The story of the Charleston commemoration in 1865 so moved Leard that he researched it extensively, he said. Once, when he worked as a minister 15 years after his service, he gave a sermon on it.
“It’s a story that needs to be repeated,” he said. “It’s a piece of history that should not be forgotten. Locals did it out of respect for those who died.”
But the fact that it isn’t widely known, he said, is “like an erasure of our history.”
After Leard’s speech at the PAC, the All-American Boys Chorus, based in Santa Ana, gave a rousing performance.
The Laguna Woods favorite and an annual part of the Memorial Day ceremony performed a medley of spiritual songs, country rock tunes, jazz numbers, Souza marches, the national anthem and “Amazing Grace.”
The boys wrapped up their concert with a salute to the armed forces, singing the official songs of each service: “The Army Goes Rolling Along,” the Navy’s “Anchors Away,” the Coast Guard’s “Semper Paratus,” the Air Force’s “Wild Blue Yonder” and “The Marines’ Hymn” with the line “From the halls of Montezuma.”
American Legion Post 257 Memorial Day poppy drive
“In Flanders Field the poppies blow
Between the crosses row on row
That mark our place; and in the sky
The larks, still bravely singing, fly
Scarce heard amid the guns below.”
The World War I poem “In Flanders Field” was written by Lt. Col. John McCrae, a Canadian poet who served as a surgeon during the Second Battle of Ypres in Flanders, Belgium.
McCrae wrote the poem to commemorate the fallen soldiers of the conflict, particularly those who died in Flanders. Amid the death and destruction, poppies sprouted among the soldiers’ graves and came to symbolize the sacrifice of those who fought and the beauty that coexists with the ugliness of war.
Since its publication in 1915, the poem has been adopted by the American Legion and its auxiliary, and the poppy has become the official flower to memorialize the fallen. In 1924, the distribution of poppies ahead of Memorial Day became a national program of the American Legion.

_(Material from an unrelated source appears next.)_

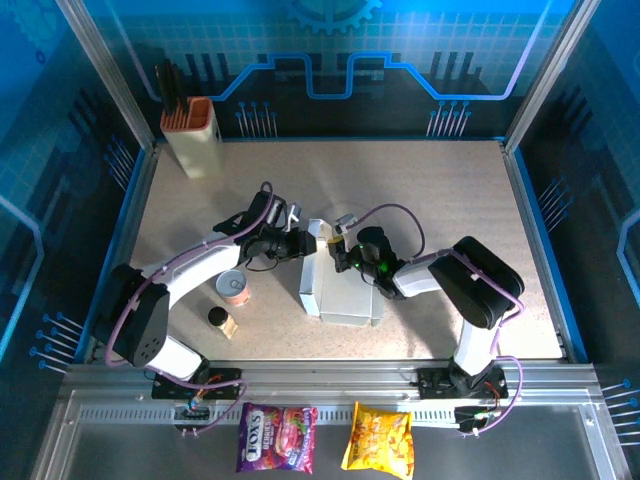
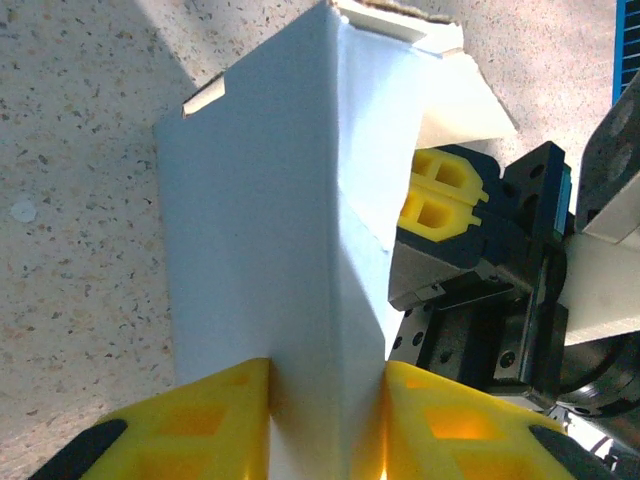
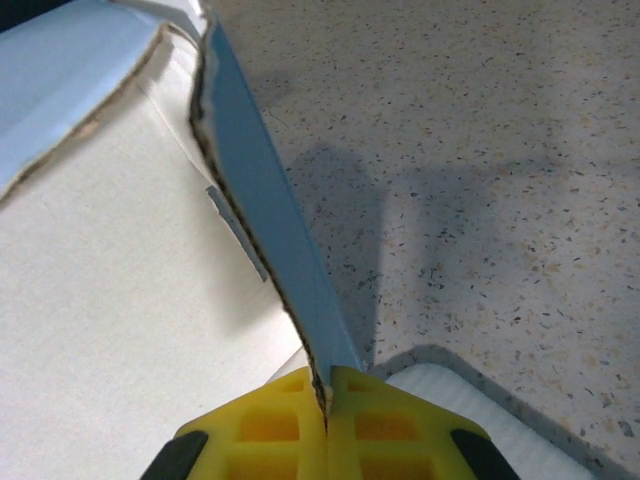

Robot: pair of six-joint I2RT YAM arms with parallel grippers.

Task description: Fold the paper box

In the week before Memorial Day, members of American Legion Post 257 of Laguna Woods and its auxiliary distributed crepe poppies outside Stater Bros. market in exchange for donations to help veterans, their families, and teachers at the Camp Pendleton elementary school.
Alan Clark, the chaplain of Post 257, and his wife, Diane, an auxiliary member, distributed poppies on Monday, May 19.
“The poppies just started coming up out of nowhere,” Alan said, referring to Flanders Field. “They were an inspiration that things will be better and we can recover” after war.
“It’s a way to remember veterans, now and in the past,” Diane added.
American Legion Post 257 has been distributing poppies ahead of Memorial Day since the late 1960s, when the post was established in Laguna Woods, said Jackie Yencer, a retired chief hospital corpsman in the Marines who served two tours in Iraq and Kuwait, and who is the post treasurer.
Laguna Woods resident Bonnie Mika stopped by Yencer’s table to make a donation as she left the grocery store.
“It’s the all-American thing to do,” Mika said, adding that her father and some uncles were veterans and her son served in Vietnam. “We should support positive things like this. I’m tired of all the hate.”
Resident Alice Effendi said she was engaged to a Marine who died in 1971 while serving in Vietnam. It is for his sake, she said, that she has always donated to the American Legion poppy drive.
“Poppies mean something to me,” Effendi said, “because … they meant so much to him.”